All BS aside both are good trades to get into and if I were you, I'd go after the one that interests me more.


----------



## MDShunk (Jan 7, 2007)

Mike_586 said:


> All BS aside both are good trades to get into and if I were you, I'd go after the one that interests me more.


I agree. Heck, if you happen to get employed by a full service mechanical contractor, you're quite likely to get your fill of everything.


----------



## NolaTigaBait (Oct 19, 2008)

ralpha494 said:


> I can only remind you that plumbers put their hands and face where electricians put their butts.

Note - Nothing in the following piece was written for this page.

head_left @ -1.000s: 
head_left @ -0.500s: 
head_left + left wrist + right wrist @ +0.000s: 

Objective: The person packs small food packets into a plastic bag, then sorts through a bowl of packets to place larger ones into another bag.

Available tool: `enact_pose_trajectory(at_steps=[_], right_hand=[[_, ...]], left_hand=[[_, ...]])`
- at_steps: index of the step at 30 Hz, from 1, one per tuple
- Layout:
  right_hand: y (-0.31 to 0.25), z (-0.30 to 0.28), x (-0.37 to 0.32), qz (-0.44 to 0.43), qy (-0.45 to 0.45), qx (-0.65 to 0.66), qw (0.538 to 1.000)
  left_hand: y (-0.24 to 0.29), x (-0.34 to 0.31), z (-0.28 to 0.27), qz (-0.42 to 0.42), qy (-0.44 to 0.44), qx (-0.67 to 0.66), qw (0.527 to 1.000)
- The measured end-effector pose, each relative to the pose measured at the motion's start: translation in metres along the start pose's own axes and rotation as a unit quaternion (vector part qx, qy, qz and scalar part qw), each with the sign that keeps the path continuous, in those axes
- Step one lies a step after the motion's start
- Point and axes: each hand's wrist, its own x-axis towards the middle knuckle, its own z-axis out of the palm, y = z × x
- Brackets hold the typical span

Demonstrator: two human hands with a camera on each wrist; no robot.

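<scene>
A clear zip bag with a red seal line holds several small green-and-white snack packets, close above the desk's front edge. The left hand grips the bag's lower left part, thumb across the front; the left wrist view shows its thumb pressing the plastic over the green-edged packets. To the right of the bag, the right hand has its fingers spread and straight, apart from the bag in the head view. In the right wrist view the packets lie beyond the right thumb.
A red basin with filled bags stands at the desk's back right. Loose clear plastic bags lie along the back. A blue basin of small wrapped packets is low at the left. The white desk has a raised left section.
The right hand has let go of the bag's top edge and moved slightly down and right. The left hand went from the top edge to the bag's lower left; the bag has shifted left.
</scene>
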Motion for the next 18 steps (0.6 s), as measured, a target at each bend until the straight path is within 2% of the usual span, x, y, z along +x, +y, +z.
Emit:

How long have you been waiting to use that one?


----------



## ralpha494 (Oct 29, 2008)

I got that from a sprinkler fitter back in the 90's at the Coca Cola bottling plant when I mistakenly asked him a plumbing question concerning my bathroom remodel job. His delivery, wording and timing was perfect. I must have laughed for five minutes. 

I had to clean it up for this site though. 

A lot.


----------



## Loose Neutral (Jun 3, 2009)

Looking at your name i don't know if you are in the service and getting ready to get out but the IBEW has a program called helmets to hard hats. Check out your local union hall. Electrical is the way to go between the 2. My **** is a plumbers bread and butter.


----------



## JohnJ0906 (Jan 22, 2007)

220/221 said:


> . I think the plumbing trade will be taken over by imported labor forces faster than the electrical.


That is not what I seem to see around here - just the opposite, in fact.


----------



## Loose Neutral (Jun 3, 2009)

Wow all the stuff on the net and I can't say sh*t without censorship. I think they can say that on T.V. now.


----------



## Celtic (Nov 19, 2007)

Loose Neutral said:


> Wow all the stuff on the net and I can't say sh*t without censorship. I think they can say that on T.V. now.



So, get yourself on TV and say whatever you like.


----------



## Loose Neutral (Jun 3, 2009)

Maybe I will. The first thing I will say is Kiss my as*. Then Sh*t. :}.


----------